Fans of Germany in New York City are getting a double dose of bad news this week.

The German team — and reigning champion — was knocked out of the World Cup this week and the 116-year-old German bakery Glaser’s Bake Shop in Yorkville is closing this weekend.

That means it’s the last call for Danish pastries, black-and-white cookies and “bunny bread” — coffee cake shaped like a rabbit and with an egg baked into it — at the bakery.

The shop is in German Town, an enclave of Germans and German businesses on the Upper East Side.

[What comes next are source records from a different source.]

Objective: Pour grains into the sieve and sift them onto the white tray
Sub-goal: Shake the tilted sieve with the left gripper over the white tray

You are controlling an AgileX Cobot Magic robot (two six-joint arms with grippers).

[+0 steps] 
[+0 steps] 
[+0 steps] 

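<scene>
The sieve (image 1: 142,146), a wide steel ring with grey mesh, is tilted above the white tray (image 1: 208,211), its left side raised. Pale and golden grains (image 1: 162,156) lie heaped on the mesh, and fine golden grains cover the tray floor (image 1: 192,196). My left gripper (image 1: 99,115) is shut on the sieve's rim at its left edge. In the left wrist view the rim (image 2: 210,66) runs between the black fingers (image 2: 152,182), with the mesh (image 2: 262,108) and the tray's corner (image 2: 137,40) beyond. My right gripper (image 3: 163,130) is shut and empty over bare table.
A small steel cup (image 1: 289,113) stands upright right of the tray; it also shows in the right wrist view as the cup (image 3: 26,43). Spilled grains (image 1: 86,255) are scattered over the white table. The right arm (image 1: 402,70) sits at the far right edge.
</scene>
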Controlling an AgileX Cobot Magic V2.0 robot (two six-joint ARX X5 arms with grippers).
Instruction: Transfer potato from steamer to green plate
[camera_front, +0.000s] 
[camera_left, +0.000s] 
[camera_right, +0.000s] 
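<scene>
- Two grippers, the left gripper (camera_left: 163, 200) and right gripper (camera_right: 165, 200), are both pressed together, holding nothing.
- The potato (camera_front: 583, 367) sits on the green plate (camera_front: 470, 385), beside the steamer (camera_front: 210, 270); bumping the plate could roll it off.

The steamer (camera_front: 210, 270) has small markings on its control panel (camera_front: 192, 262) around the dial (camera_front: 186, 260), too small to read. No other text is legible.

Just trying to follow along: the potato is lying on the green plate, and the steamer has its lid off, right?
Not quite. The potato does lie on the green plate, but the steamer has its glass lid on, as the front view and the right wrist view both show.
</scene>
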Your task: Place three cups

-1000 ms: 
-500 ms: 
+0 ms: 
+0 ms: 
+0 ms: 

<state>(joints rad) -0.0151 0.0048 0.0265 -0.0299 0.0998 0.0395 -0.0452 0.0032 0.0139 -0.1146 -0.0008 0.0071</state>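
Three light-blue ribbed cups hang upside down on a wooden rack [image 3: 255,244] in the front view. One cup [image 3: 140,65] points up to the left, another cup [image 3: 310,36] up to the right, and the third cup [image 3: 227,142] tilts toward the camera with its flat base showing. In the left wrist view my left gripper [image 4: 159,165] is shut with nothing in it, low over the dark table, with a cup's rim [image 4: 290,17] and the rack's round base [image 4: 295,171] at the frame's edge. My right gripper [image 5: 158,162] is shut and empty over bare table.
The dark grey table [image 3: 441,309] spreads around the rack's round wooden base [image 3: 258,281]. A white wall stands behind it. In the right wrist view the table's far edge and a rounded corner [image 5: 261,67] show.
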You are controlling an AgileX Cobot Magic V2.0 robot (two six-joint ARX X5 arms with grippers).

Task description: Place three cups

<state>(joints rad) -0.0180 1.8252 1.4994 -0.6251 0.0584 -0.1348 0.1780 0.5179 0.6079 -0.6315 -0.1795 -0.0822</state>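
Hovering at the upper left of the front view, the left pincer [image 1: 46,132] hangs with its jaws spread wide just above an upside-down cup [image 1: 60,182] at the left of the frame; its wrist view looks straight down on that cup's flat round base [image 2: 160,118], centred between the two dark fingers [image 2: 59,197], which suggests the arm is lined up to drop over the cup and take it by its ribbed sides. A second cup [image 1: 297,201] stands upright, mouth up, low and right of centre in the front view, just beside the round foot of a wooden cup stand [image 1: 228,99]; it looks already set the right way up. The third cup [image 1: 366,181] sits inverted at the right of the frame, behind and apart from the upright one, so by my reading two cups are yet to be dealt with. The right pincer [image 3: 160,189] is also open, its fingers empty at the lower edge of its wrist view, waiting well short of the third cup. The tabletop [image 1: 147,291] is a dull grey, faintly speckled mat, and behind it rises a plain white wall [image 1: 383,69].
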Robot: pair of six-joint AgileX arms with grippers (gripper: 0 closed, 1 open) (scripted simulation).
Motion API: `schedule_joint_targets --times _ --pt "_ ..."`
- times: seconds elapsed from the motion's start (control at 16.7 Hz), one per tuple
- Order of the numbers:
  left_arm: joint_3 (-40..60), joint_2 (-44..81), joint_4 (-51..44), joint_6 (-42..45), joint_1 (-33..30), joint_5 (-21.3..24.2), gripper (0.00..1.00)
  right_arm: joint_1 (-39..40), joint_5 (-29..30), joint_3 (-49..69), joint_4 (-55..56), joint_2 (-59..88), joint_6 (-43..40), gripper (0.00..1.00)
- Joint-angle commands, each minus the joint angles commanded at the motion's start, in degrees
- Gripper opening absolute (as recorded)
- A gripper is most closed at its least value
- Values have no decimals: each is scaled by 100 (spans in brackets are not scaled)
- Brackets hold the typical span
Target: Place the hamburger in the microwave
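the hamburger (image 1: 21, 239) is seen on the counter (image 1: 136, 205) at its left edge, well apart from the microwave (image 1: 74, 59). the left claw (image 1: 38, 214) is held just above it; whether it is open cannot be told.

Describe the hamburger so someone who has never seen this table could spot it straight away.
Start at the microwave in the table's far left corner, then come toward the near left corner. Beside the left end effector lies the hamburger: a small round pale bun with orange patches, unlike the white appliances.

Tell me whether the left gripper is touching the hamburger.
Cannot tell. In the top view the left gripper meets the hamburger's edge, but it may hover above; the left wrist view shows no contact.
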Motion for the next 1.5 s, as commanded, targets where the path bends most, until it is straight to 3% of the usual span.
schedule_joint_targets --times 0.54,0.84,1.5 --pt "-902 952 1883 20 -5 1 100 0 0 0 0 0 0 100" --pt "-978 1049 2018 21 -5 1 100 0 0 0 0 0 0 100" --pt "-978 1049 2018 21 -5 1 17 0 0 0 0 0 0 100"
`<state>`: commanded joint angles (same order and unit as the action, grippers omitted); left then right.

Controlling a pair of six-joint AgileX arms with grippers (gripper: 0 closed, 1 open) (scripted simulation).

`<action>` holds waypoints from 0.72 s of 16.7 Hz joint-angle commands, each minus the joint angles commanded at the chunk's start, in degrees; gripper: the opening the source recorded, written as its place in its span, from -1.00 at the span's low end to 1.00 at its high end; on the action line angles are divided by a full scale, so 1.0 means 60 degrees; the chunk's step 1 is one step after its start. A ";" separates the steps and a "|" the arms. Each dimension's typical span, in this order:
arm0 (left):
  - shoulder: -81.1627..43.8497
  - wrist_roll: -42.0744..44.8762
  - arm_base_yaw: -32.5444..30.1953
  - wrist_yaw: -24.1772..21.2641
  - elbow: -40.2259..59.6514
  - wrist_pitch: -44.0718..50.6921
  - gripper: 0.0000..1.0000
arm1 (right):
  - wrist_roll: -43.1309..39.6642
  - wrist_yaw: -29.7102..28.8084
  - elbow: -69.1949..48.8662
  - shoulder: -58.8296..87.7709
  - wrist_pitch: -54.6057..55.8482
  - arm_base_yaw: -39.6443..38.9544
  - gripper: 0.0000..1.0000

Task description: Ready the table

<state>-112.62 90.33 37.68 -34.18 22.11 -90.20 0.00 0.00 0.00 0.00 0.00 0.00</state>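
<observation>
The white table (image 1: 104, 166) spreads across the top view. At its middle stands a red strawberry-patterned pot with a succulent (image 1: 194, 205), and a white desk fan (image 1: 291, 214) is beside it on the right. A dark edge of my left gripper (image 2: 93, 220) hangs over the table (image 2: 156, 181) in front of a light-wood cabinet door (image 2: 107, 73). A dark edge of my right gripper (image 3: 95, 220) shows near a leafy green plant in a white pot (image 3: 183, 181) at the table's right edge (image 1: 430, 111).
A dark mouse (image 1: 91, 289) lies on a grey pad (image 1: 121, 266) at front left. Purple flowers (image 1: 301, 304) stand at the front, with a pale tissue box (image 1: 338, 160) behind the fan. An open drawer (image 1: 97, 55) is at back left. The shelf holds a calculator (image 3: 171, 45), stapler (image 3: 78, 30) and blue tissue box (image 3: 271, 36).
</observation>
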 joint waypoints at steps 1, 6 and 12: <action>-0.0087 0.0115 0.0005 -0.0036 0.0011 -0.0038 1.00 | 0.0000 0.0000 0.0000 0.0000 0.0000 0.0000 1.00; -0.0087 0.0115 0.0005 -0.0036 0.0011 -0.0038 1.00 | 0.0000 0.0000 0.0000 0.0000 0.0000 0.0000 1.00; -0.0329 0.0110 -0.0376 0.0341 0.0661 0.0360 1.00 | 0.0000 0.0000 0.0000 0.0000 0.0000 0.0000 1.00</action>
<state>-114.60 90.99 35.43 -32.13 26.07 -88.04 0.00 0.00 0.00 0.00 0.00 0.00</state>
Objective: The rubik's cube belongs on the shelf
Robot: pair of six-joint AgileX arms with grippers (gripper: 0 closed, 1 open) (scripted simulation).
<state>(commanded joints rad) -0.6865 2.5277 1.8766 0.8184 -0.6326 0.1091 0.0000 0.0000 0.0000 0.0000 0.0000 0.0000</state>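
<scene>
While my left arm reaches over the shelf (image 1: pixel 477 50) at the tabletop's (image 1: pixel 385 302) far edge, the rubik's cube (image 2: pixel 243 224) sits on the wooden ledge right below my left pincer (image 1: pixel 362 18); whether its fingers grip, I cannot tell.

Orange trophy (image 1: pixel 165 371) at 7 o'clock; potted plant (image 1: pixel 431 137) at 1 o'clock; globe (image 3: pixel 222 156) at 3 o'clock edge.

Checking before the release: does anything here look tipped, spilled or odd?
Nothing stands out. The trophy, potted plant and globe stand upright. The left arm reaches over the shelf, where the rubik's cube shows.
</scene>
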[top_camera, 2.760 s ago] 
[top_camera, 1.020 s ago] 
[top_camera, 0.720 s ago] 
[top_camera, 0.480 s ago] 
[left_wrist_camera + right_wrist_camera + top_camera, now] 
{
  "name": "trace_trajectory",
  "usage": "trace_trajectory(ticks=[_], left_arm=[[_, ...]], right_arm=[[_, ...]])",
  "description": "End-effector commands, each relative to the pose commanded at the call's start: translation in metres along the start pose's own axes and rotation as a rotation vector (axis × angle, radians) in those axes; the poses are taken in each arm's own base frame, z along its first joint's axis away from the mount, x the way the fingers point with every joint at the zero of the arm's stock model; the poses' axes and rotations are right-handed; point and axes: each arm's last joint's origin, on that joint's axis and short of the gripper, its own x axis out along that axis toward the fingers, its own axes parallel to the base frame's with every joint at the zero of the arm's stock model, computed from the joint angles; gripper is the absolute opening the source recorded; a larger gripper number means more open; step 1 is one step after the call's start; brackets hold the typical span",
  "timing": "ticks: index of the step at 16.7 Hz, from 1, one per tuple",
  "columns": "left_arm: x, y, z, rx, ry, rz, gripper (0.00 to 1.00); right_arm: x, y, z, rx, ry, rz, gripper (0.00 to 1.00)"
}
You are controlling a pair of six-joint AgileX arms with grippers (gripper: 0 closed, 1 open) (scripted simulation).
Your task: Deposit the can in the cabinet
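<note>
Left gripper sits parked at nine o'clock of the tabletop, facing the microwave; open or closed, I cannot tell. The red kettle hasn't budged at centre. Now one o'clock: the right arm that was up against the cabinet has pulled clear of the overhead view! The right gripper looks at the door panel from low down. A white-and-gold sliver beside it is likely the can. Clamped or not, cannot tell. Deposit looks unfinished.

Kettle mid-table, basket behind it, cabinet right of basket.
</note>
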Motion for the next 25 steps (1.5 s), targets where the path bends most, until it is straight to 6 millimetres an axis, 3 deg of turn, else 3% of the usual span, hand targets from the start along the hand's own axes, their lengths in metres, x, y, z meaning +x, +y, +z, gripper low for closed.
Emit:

Many of the recipes for the pastries at Glaser’s date back to the shop’s founding, in 1902. It was opened by a German immigrant and baker, John Herbert Glaser, whose grandson Herb runs the shop now. (Herb is closing the shop because he’s retiring.)

“This is the place you had to go on Sunday to pick up a pastry or cream puff for your coffee,” said Mike Jimenez, 67, who braved the midday sun yesterday to stand in the shop’s line that snaked down the block. Mr. Jimenez grew up in Yorkville and has been coming to the bakery since the 1970s, he said. But it wasn’t just the high-quality crumb cake, banana cream pies and éclairs that drew him there.

“They’ve put a lot of smiles on a lot of people’s faces over the years,” he said.

The shop will close its doors on Sunday.